If you don't necessarily possess the time or the knowledge regarding how to manage investments, there could be an easy solution. Many 401(k)s includes the option for “lifecycle” or “target retirement” funds. This fund ought to be matched to your expected retirement date. Let’s say your retirement is Two decades in the future. You would select the fund that is dated on around 2030.

This fund usually has a diversified mix of stocks, bonds, cash, etc. When you grow older, the fund automatically rebalances itself in an attempt to take less risk. The share of bonds versus stocks steadily increases as time passes. The closer you might be to retirement, the more bonds you should have within your portfolio. The target retirement fund automatically does the work for you. So, if you are a little unsure on how to navigate the investment world, think about the target retirement fund.

Look out for Those Fees.

FINANCIAL ADVICE - A bit known item checked out by very few individuals are the expenses you pay within your 401(k). These are automatically deducted from your bank account, and often times it’s extremely hard to ascertain how much you are being charged. “Does an extra 1% matter?” Absolutely! Paying another 1% over 20 years can lead to you retiring with 20% less overall.

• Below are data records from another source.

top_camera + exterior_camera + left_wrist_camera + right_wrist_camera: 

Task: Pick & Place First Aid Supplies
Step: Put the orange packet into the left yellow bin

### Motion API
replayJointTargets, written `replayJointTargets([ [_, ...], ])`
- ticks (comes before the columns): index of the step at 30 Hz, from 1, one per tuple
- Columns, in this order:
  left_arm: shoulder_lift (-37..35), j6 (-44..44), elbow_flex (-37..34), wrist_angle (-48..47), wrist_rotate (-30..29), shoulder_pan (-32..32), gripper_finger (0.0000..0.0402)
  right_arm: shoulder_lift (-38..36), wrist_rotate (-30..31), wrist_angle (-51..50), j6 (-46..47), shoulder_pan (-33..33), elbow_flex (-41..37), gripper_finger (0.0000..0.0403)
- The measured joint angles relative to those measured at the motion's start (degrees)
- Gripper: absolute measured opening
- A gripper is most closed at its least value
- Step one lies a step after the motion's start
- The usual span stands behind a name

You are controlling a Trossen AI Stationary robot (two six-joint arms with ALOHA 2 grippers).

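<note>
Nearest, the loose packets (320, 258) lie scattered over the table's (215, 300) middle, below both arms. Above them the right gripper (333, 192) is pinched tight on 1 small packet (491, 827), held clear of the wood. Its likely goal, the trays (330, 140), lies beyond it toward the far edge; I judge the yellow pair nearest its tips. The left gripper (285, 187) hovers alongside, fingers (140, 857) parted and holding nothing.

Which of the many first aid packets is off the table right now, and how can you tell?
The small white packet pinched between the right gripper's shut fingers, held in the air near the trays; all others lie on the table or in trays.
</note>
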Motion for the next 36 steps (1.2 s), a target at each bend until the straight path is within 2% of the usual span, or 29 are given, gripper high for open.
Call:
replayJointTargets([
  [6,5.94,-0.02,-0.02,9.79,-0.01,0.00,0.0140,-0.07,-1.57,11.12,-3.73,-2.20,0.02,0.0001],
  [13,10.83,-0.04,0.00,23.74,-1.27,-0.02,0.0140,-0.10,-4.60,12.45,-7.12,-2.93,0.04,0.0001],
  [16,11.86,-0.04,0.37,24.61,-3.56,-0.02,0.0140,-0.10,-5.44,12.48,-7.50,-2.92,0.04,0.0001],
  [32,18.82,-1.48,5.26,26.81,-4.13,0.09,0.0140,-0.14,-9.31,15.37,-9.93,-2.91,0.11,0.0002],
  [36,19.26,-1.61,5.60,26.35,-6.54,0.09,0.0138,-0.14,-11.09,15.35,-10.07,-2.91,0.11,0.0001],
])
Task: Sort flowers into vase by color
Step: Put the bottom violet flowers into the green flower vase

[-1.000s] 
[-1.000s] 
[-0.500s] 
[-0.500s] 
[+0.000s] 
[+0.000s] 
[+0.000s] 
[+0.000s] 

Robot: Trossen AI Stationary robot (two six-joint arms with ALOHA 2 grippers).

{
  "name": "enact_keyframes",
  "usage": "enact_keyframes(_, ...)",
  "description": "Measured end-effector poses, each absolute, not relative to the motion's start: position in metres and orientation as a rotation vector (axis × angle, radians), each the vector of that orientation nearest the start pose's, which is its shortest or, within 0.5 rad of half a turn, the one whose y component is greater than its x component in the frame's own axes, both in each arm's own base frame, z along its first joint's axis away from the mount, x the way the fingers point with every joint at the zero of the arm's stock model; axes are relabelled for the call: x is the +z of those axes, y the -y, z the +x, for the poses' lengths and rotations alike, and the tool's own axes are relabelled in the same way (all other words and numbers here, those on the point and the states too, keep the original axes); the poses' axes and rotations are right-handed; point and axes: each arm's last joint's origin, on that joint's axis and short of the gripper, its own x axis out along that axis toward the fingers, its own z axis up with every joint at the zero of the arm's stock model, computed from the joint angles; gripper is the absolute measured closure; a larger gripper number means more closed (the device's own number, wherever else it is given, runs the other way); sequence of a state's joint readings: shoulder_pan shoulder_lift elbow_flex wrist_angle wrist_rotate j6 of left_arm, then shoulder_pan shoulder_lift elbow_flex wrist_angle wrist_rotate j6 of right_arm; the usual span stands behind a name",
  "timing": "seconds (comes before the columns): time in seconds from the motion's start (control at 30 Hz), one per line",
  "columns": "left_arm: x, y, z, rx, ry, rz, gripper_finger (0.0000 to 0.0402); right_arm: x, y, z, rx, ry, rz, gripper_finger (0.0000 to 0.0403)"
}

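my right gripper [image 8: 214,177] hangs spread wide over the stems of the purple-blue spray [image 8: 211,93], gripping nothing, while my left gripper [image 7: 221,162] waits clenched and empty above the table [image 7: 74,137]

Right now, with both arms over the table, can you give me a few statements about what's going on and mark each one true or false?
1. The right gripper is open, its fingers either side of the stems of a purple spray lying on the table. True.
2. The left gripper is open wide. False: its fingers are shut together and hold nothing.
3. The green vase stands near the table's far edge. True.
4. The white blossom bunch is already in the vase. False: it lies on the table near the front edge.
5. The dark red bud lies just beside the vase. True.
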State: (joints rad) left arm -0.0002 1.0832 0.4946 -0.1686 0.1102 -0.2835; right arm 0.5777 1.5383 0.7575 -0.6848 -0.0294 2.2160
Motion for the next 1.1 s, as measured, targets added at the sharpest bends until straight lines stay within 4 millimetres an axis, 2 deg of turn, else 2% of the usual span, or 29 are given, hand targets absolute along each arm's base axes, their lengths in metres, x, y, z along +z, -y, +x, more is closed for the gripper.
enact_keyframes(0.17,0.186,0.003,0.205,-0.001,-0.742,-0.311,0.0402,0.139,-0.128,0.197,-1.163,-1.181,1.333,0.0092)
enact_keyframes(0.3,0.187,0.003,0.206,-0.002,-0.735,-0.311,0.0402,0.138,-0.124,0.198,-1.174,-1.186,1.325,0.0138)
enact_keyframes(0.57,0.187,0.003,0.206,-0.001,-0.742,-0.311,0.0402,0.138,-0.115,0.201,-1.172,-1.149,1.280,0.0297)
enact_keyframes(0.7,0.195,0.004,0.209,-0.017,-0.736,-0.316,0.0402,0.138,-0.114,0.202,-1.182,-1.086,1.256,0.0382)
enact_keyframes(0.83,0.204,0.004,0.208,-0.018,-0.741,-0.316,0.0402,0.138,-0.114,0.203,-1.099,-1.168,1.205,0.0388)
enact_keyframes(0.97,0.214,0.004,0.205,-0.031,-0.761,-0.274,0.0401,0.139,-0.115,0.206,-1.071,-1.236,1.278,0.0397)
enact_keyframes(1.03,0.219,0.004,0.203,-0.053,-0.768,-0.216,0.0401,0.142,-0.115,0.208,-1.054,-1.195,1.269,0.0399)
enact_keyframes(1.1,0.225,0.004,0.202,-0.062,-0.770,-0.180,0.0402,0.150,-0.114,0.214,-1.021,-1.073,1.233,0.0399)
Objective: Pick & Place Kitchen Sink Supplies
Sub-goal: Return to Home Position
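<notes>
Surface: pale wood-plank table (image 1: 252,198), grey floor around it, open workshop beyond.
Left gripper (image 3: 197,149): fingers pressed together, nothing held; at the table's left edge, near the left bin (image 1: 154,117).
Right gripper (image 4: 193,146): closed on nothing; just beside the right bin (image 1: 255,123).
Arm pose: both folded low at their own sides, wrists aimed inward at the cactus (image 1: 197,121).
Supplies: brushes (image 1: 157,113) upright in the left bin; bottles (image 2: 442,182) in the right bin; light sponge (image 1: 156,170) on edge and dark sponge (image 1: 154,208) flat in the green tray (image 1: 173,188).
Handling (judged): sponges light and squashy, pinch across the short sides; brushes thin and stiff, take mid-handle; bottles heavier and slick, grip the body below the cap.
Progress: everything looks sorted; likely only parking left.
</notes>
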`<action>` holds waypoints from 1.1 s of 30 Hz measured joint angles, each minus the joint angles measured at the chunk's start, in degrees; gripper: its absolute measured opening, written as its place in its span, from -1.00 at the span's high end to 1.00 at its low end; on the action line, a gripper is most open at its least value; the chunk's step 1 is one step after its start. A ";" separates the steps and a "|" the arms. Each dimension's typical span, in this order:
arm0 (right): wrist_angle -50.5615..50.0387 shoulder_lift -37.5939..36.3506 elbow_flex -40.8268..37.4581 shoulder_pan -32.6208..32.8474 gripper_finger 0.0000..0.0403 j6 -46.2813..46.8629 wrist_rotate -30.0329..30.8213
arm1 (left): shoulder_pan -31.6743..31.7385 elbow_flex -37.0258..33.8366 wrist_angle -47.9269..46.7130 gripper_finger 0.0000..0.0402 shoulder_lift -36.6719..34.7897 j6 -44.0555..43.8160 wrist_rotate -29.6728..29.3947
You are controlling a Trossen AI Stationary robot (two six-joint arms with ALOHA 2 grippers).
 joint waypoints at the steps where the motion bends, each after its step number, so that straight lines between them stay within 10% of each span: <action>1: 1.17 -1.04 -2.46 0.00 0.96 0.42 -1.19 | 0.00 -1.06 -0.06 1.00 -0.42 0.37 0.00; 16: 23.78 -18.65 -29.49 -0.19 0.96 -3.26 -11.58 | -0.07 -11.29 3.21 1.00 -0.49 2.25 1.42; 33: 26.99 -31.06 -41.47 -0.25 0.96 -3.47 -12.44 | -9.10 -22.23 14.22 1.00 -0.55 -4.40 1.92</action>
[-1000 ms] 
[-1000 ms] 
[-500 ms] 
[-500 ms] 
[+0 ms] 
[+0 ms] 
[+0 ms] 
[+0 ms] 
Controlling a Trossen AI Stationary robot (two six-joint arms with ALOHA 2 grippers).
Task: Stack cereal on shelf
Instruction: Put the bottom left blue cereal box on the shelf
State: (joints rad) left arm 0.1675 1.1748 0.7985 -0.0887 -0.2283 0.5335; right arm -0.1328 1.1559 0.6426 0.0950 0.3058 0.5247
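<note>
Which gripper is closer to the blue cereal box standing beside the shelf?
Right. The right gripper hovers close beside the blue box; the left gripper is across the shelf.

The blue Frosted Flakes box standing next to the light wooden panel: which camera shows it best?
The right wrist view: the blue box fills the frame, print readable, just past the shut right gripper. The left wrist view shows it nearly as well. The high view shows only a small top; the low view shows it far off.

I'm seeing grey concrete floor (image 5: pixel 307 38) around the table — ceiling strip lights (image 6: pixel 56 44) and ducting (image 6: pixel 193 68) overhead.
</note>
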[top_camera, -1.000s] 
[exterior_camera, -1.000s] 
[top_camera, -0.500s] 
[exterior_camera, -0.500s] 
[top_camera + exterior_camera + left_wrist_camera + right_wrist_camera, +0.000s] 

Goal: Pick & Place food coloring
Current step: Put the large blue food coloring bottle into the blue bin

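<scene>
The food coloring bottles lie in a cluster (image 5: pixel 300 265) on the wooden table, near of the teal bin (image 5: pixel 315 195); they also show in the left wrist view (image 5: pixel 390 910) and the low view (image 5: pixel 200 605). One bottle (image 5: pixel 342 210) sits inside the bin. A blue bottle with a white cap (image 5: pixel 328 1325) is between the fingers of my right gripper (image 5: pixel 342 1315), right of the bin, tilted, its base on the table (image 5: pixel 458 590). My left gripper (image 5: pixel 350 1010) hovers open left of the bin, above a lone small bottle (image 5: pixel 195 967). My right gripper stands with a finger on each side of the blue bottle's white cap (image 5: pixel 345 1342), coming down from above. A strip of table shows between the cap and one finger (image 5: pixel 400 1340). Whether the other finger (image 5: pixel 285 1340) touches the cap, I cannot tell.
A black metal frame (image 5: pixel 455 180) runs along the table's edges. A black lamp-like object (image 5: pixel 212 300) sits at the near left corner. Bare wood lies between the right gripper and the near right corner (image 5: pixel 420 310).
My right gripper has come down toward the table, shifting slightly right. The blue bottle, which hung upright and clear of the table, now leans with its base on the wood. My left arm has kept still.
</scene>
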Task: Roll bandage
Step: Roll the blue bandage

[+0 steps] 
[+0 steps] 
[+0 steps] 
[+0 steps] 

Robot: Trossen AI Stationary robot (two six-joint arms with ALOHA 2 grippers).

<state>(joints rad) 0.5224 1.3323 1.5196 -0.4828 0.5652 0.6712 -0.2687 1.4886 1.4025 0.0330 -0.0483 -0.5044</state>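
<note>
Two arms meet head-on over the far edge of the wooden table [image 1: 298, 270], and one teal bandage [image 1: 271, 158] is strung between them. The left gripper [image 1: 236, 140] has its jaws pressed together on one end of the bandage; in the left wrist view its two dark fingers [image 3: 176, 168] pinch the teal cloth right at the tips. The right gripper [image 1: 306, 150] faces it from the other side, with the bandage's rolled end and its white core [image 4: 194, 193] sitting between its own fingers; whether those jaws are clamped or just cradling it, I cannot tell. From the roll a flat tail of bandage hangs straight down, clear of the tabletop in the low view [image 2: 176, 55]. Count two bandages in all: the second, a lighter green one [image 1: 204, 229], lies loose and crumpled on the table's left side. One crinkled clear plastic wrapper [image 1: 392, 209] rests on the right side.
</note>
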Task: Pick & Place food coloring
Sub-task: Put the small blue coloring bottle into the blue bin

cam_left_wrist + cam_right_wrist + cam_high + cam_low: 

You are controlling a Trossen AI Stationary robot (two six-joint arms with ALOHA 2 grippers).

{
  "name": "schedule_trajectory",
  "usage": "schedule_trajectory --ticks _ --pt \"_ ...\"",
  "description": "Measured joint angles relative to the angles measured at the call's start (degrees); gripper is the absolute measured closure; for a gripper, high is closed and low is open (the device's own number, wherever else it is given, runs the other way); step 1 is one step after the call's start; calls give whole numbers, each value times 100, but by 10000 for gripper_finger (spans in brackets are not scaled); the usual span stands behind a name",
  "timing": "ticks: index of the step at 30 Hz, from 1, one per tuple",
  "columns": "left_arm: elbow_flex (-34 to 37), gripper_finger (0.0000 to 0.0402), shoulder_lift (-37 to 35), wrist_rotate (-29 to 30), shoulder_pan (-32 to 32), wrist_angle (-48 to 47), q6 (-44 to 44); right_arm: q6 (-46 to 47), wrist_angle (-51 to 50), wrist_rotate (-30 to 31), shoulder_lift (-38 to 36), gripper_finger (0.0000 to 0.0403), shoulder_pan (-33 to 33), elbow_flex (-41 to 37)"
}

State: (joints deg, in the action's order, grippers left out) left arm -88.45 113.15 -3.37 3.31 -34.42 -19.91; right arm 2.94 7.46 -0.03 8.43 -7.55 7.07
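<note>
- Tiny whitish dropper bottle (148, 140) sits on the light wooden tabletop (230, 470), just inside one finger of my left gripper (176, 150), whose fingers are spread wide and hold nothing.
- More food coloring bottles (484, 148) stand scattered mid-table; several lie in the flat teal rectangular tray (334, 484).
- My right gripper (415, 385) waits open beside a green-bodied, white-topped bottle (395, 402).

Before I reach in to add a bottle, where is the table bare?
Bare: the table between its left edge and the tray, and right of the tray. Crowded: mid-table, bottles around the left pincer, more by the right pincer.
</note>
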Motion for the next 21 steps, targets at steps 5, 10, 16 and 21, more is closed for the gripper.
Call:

After you review and determine your investment options, do a little research and find out a few of the fees being charged. is a wonderful resource. Enter the ticker symbol to your investment, and look at the “expenses”. Anything above of 1.5%, in my opinion, is excessive. You might like to speak to the retirement plan administrator at the company about including inexpensive options in the 401(k). Also, search this year for “fee disclosure”. This will tell you exactly how much you might be being charged in total fees in your 401k. If it seems high or excessive, consider asking your employer should they have investigated other options.

Knowledge is power. Hopefully reading this you have a a bit more knowledge about your retirement plan. It is now up to you to act. Keep it simple and focus on the three summary sentences above. This can dramatically change your retirement years for the better. Please don’t forget to permit yourself to feel good about making positive modifications in your life.

Personal Finance

Anthony Glomski is the founder and principal of AG Asset Advisory, an authorized Investment Advisor that are experts in high net worth individuals and retirement plans for small enterprises.